Glyphipterix simpliciella, the cocksfoot moth, is a species of moth of the  family Glyphipterigidae.

Distribution
This quite common species can be found in the western part of the Palearctic realm and is common in much of Great Britain and Ireland.

Habitat
These small moths mainly inhabit flower meadows, especially with buttercup and there are often many on one flower.

Description
Glyphipterix simpliciella has a wingspan of 6–9 mm. and can reach a length of 3–4 mm.

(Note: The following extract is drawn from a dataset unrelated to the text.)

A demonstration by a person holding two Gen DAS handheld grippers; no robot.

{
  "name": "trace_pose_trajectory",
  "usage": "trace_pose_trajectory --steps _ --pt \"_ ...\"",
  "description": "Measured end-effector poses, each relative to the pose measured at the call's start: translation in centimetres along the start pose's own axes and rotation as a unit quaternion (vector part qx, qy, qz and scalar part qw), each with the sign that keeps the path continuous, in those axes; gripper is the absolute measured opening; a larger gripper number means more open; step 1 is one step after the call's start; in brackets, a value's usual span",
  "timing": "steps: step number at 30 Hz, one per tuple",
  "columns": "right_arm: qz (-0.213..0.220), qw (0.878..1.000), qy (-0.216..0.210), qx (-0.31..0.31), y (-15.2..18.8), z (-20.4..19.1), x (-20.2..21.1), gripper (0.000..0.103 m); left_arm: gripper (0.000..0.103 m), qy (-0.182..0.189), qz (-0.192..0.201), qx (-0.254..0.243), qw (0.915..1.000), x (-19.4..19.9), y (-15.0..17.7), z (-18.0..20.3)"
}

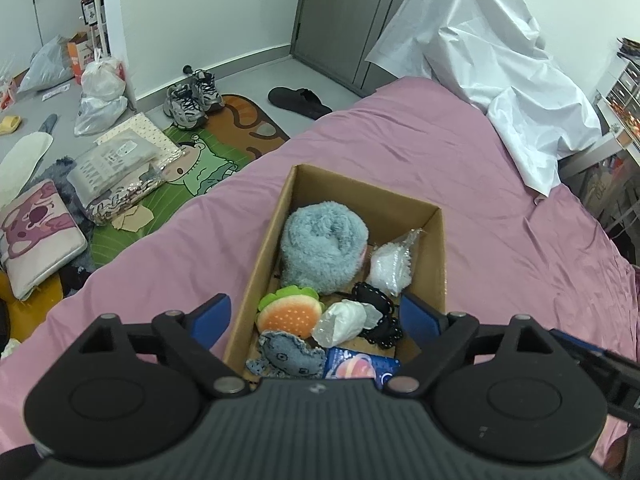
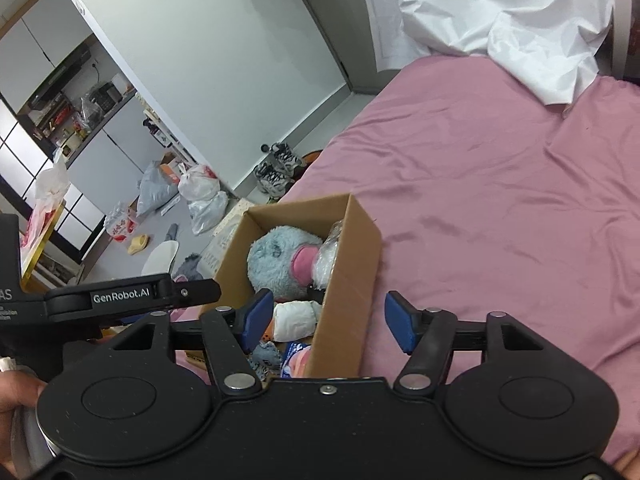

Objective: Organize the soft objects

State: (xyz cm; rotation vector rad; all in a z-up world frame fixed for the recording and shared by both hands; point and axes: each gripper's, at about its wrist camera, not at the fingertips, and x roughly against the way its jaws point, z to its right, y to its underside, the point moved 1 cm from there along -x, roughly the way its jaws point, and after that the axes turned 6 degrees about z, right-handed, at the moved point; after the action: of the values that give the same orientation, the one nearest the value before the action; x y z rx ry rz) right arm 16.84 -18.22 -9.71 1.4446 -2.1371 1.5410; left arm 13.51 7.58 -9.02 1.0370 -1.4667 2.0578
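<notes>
both tongs (image 1: pixel 316 320) (image 2: pixel 328 322) spread wide, cardboard box (image 1: pixel 434 240) between them

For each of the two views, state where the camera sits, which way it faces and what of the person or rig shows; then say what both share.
Left wrist: on the left gripper, above the near end of the cardboard box, looking down along it across the pink bed; own open jaws show, spread across the box.
Right wrist: on the right gripper, at the box's right wall, tilted toward the floor and kitchen; own open jaws, the other gripper's arm and a hand show.
Shared: box, blue fluffy plush, bed, white sheet, sneakers.
</notes>
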Motion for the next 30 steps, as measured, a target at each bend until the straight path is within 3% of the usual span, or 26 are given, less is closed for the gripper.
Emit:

These tiny cryptic moths have dark brown forewings with a slightly metallic sheen. They also show a black apical spot and five white or silvery streaks along their costa, two across the dorsum and one in the posterior corner of the wings. The hindwings are dark grey, with grey cilia. Both sexes are similar.

This species is rather similar to Glyphipterix equitella and Glyphipterix schoenicolella.

Biology
It is a univoltine species. Adults are on wing from May to July. They fly in the sunshine  and especially feed on nectar of buttercup (Ranunculus species), Crataegus monogyna, Euphorbia esula, and of various Apiaceae species (especially Leucanthemum vulgare).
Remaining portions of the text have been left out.